EXERCISE OBJECTIVE: Please return the lines below verbatim, beginning at the one that has "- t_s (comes" and stopping after the one that has "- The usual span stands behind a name", and add no other lines.

***** EXERCISE DATA *****

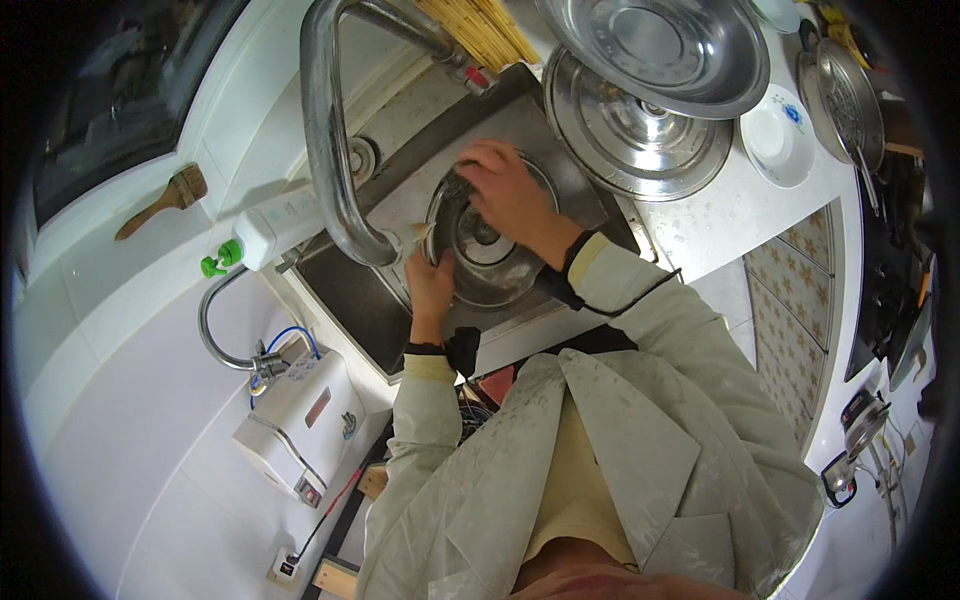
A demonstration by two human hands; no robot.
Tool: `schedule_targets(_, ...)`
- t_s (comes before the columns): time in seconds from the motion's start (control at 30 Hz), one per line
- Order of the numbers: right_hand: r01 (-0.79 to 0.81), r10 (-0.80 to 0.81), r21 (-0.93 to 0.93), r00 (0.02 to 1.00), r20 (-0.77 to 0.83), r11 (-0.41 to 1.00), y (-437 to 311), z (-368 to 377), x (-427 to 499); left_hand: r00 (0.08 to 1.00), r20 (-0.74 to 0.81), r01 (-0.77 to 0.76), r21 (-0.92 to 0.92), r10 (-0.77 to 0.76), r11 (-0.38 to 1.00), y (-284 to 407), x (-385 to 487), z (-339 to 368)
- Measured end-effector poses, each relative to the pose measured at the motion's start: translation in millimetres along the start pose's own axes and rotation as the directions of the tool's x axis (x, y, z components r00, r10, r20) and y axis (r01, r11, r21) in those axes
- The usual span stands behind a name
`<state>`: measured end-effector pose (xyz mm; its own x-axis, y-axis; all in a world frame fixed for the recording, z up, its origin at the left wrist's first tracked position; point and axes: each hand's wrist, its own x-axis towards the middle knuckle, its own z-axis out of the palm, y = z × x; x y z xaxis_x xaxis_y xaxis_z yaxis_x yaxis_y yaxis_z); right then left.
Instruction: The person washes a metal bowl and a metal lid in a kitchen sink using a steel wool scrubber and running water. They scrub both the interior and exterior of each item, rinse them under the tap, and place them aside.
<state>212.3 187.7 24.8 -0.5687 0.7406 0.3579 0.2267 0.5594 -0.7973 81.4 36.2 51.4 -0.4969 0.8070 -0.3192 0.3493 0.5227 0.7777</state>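
Observation:
A round, shiny metal lid or basin with concentric rings and a dark centre lies in the stainless steel sink. My left hand grips its near-left rim, thumb on the inner side. Curled over its upper part is my right hand, fingertips at the far-left rim. Whether something sits under those fingers is hidden. The metal faucet spout arches down beside my left hand, and its pale tip nearly meets the rim.
Right of the sink are a large pot lid, a steel basin overlapping it and a flowered white bowl. A green-capped white bottle and a wood-handled brush lie left. Below hangs a white water heater.

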Motion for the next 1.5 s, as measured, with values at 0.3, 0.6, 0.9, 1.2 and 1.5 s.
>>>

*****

YOUR RESPONSE:
- t_s (comes before the columns): time in seconds from the motion's start (control at 30 Hz), one per line
- Order of the numbers: right_hand: r01 (-0.79 to 0.81), r10 (-0.80 to 0.81), r21 (-0.93 to 0.93), r00 (0.02 to 1.00), r20 (-0.77 to 0.83), r11 (-0.41 to 1.00), y (-437 to 311), z (-368 to 377), x (-427 to 499); left_hand: r00 (0.08 to 1.00), r20 (-0.74 to 0.81), r01 (-0.77 to 0.76), r21 (-0.92 to 0.92), r10 (-0.77 to 0.76), r11 (-0.38 to 1.00), y (-284 to 407), x (-385 to 487), z (-339 to 368)
- Measured end-effector poses, each relative to the pose measured at the motion's start: translation in millimetres along the start pose's own axes and rotation as the directions of the tool's x axis (x, y, z components r00, r10, r20) and y axis (r01, r11, r21) in those axes
- The usual span stands behind a name

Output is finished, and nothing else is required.